Jupyter Snippet P4M 10

Jupyter Snippet P4M 10

All of these python notebooks are available at [https://gitlab.erc.monash.edu.au/andrease/Python4Maths.git]

Network Examples

Two basic python libraries that allow dealing with graphs are networkx and graphviz. The second of these is fairly small and really just for visualising graphs (see graphviz documentation for details).

Note: If either of these libraries is not installed on your own computer may need to use conda install graphviz python-graphviz networkx using the Anaconda commandline.

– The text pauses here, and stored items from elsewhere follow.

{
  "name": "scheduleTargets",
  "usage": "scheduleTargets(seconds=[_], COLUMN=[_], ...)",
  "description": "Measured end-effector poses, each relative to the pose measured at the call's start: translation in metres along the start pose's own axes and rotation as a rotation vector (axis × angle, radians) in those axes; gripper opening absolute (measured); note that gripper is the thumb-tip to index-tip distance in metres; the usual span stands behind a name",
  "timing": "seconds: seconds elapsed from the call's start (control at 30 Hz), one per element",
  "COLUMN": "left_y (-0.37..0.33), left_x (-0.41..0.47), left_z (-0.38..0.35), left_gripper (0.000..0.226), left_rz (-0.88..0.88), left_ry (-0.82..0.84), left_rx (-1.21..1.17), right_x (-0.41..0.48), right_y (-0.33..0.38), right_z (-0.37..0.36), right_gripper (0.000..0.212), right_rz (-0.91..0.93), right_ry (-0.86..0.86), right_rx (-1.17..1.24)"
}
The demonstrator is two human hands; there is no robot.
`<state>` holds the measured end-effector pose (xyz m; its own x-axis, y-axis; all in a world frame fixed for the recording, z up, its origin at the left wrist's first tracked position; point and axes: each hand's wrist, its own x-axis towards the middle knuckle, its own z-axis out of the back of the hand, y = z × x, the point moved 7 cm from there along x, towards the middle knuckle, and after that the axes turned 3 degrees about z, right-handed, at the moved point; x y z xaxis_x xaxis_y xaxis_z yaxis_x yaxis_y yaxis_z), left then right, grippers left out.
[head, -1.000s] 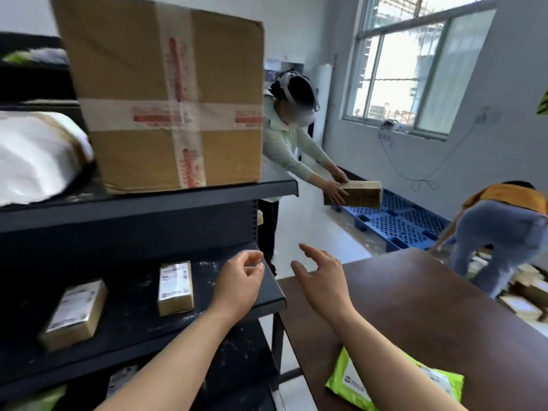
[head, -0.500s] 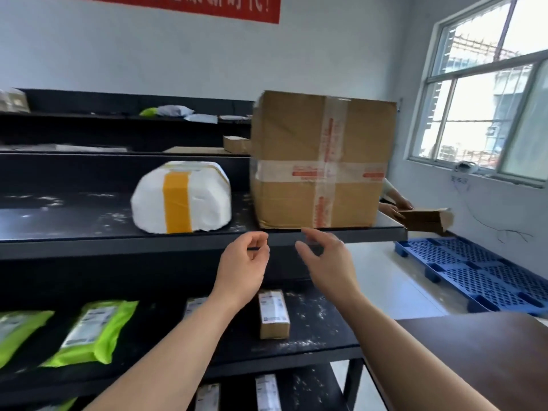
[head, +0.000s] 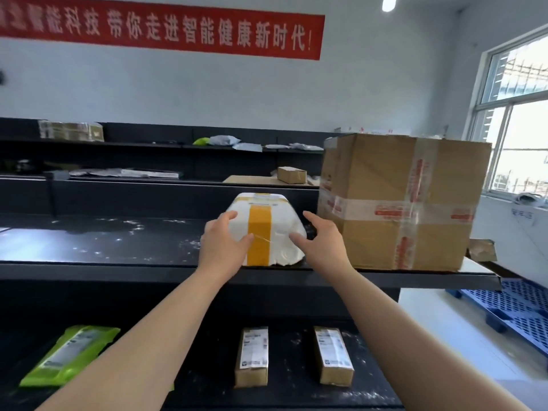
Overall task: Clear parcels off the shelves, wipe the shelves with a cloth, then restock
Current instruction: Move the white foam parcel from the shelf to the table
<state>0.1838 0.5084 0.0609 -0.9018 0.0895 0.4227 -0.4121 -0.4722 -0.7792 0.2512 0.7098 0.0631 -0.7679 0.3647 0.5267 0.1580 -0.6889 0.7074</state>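
A white parcel (head: 278, 229) with a yellow tape band sits on the dusty black upper shelf (head: 103, 241), close to its front edge. My left hand (head: 222, 241) wraps its left corner, fingers over the top and thumb on the front face. At the parcel's right side is my right hand (head: 323, 241), fingers spread and fairly straight, thumb touching the front face. A large taped cardboard box (head: 400, 200) stands just right of the parcel on the same shelf.
On the lower shelf lie a green mailer (head: 69, 354) and two small brown boxes (head: 252, 355) (head: 333, 355). A blue pallet (head: 516, 312) lies on the floor at right. More black shelves (head: 148, 149) with parcels run along the back wall.
My view swung left and up from the table to the shelf. Both hands rose from below the shelf edge to the white parcel; the left now holds its corner.
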Motion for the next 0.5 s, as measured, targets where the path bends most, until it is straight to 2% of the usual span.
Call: scheduleTargets(seconds=[0.27,0.5], left_y=[0.018,0.031], left_x=[0.041,0.059], left_z=[-0.003,-0.013], left_gripper=[0.088,0.088], left_rz=[0.052,0.037], left_ry=[0.15,0.216], left_rx=[0.045,-0.008], right_x=[0.036,0.045], right_y=[-0.009,-0.01], right_z=[-0.042,-0.058], right_gripper=[0.089,0.085], right_rz=[-0.077,-0.05], right_ry=[0.151,0.214], right_rx=[-0.095,-0.126])
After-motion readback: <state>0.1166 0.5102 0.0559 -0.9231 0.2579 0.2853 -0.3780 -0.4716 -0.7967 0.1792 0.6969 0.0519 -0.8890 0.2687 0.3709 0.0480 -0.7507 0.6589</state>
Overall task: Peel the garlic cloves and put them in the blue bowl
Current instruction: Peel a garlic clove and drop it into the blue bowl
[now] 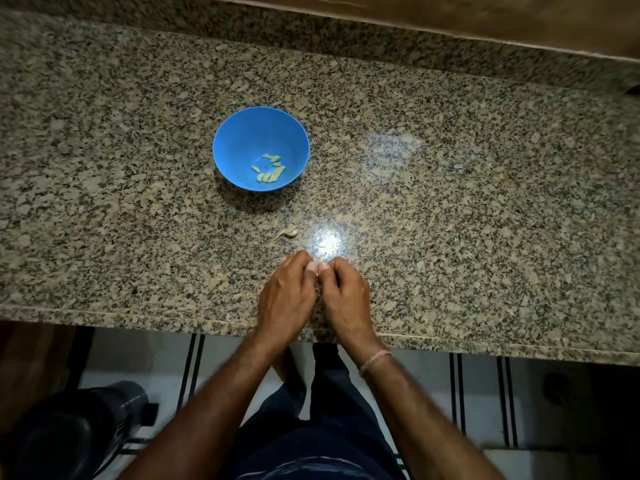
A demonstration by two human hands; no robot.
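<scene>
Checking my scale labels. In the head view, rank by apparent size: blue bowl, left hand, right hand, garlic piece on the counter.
1. blue bowl
2. left hand and right hand: alike, so not ranked against each other; they are nearer the camera, so they look enlarged
3. garlic piece, by far smallest

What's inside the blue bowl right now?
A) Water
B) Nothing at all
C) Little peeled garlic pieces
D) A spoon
C: several pale peeled garlic cloves lie together at the bottom of the blue bowl, and nothing else shows in it.
</scene>
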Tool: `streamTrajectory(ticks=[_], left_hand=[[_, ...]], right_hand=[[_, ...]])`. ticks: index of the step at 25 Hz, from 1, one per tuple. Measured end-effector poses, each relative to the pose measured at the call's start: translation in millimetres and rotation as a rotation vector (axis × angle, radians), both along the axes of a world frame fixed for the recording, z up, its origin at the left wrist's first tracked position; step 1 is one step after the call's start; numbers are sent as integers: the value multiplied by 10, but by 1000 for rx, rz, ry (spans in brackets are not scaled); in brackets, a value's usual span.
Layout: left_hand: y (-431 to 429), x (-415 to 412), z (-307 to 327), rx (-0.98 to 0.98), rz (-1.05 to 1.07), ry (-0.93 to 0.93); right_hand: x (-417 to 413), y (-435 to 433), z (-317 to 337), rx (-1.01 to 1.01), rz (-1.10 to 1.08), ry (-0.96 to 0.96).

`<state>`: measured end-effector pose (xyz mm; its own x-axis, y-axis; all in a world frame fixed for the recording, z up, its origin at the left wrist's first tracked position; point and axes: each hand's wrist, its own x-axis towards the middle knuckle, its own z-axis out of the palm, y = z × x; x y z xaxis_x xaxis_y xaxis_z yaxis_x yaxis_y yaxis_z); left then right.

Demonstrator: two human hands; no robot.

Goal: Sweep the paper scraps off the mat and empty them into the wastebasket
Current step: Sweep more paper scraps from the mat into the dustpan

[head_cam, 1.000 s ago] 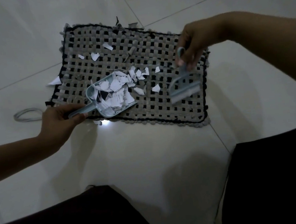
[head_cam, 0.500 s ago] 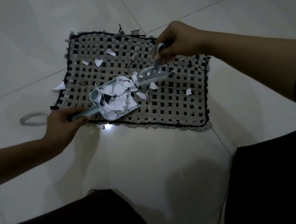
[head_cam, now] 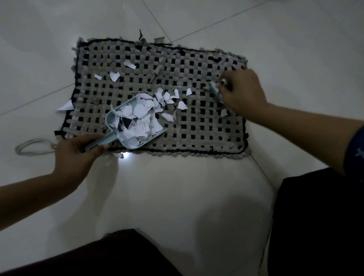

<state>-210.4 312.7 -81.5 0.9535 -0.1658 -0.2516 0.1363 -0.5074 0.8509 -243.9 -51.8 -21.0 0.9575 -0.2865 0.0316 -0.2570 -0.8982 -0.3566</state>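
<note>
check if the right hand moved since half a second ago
Yes. The right hand with the brush has gone from beside the dustpan to the right end of the mat.

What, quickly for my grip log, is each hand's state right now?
Left hand: closed around the handle of the dustpan.
Right hand: closed on the brush, which it mostly hides.

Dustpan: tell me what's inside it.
The dustpan holds a heap of white paper scraps, with a few dark pieces. The heap covers its floor, so anything beneath cannot be seen.
</note>
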Motion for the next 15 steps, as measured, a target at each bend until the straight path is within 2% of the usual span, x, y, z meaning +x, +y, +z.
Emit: streamTrajectory(ticks=[5,9,11,15], left_hand=[[11,3,-16,-15,-10,3],[27,22,-33,-14,-17,9],[30,38,-36,-21,-10,24],[15,48,-17,-32,-4,22]], right_hand=[[11,355,-46,208,-143,-174],[350,217,-41,514,-440,-318],[362,50,-31,448,-484,-333],[254,148,0,182,-287,-194]])
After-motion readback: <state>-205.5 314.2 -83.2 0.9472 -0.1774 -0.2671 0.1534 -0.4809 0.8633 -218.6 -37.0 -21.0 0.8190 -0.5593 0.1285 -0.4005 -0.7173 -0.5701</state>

The networkx library has an extensive set of graph algorithms implemented for graphs, directed graphs and multigraphs (graphs/networks with parallel edges). Note that the aim of this is mainly to provide “ease of use” rather than efficiency, so everything is stored in dictionaries. For example, each edge has a data dictionary associated with it. To store the upper bound and capacity for this, it is necessary to store something like data={"capacity":3, "weight": 5.5} to specify that the edge has an upper bound of 3 on flow, and a cost of 5. This is not very efficient. In fact the first thing any of the algorithm implementations do is to map all data back to lists! Also, while the library doesn’t specifically prohibit it, it generally doesn’t handle floating point values very well (no allowance for $\epsilon$ differences that can occur due to numerical errors).

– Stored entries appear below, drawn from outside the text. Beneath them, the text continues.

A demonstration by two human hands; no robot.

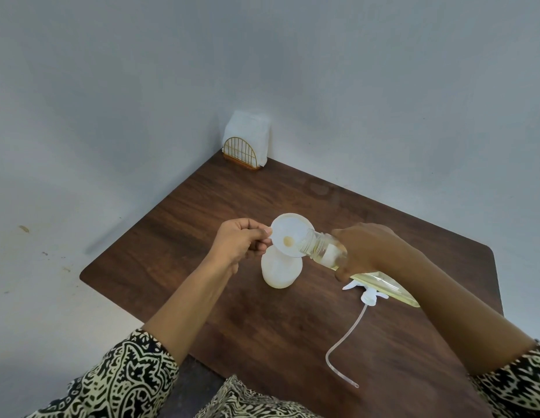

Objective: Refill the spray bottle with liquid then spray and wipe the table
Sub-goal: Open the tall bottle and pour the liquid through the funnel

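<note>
Fingers (262, 231) of the left hand (241, 241) pinch the 9 o'clock rim of a white funnel (289, 229), thumb on top and the other fingers curled beneath. The funnel sits in the neck of a translucent white spray bottle (280, 273), which stands upright near the middle of the dark wooden table (187, 236). A small yellowish patch shows at the funnel's drain hole.

The right hand (371, 248) comes in from 3 o'clock of the funnel, its fingers wrapped round a clear refill bottle (323, 250). This bottle is tipped nearly flat, with its open threaded mouth over the funnel's 3 o'clock edge. Pale yellow liquid lies along its lower side, towards the base.

At 4 o'clock of the spray bottle, partly under the refill bottle, the white trigger spray head (369, 295) lies on the table, its thin dip tube (341, 345) curving towards 6 o'clock.

At 12 o'clock, in the table's far corner against the wall, a gold wire napkin holder (243, 153) holds white napkins (250, 128).

Both forearms are bare below black-and-cream patterned sleeves (124, 378).
</note>
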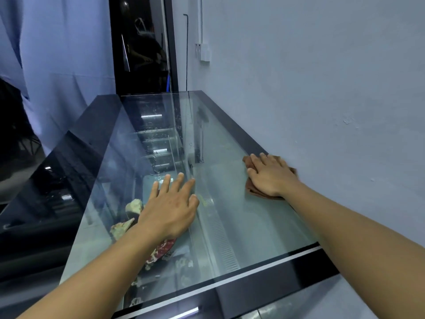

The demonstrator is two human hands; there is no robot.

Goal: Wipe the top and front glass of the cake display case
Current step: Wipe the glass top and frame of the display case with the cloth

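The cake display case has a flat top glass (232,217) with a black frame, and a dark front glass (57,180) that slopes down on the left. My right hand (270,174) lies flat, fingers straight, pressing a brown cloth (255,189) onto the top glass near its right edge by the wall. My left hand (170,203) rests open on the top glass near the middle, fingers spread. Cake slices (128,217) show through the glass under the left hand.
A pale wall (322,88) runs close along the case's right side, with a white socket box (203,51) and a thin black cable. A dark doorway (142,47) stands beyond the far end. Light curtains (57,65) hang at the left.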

Hence the networkx library is useful for validating any code you write, but it is expected that normally it will be possible with a little effort to create better performing methods for any of the algorithms in this library. For more information about the library see the networkx documentation.

Creating and displaying a random graph

Here we create a random graph and provide a small utility function that converts a networkx graph object to the corresponding graphviz object for the purposes of diplaying it.

Some useful methods for graph objects from the networkx library include

  • G.nodes_iter() iterates over all nodes in the graph object G. Nodes are usually indexed by integers from 0.
  • G.edges_iter() returns (tail,head) pairs for each edge in the graph object G. Optionally you can use G.edges_iter(data=True) to get (tail,head,dataDictionary) objects.
  • G.out_edges_iter(n), G.in_edges_iter(n) and G.edges_iter(n) iterates over the edges pointing out, in and all edges attached to node n respectively. Again these iterators return (tail,head) or (tail,head,data) tuples
  • All of the above methods have an equivalent method without the _iter in the name which simply return a list. So G.nodes() is equivalent to [n for n in G.nodes_iter()]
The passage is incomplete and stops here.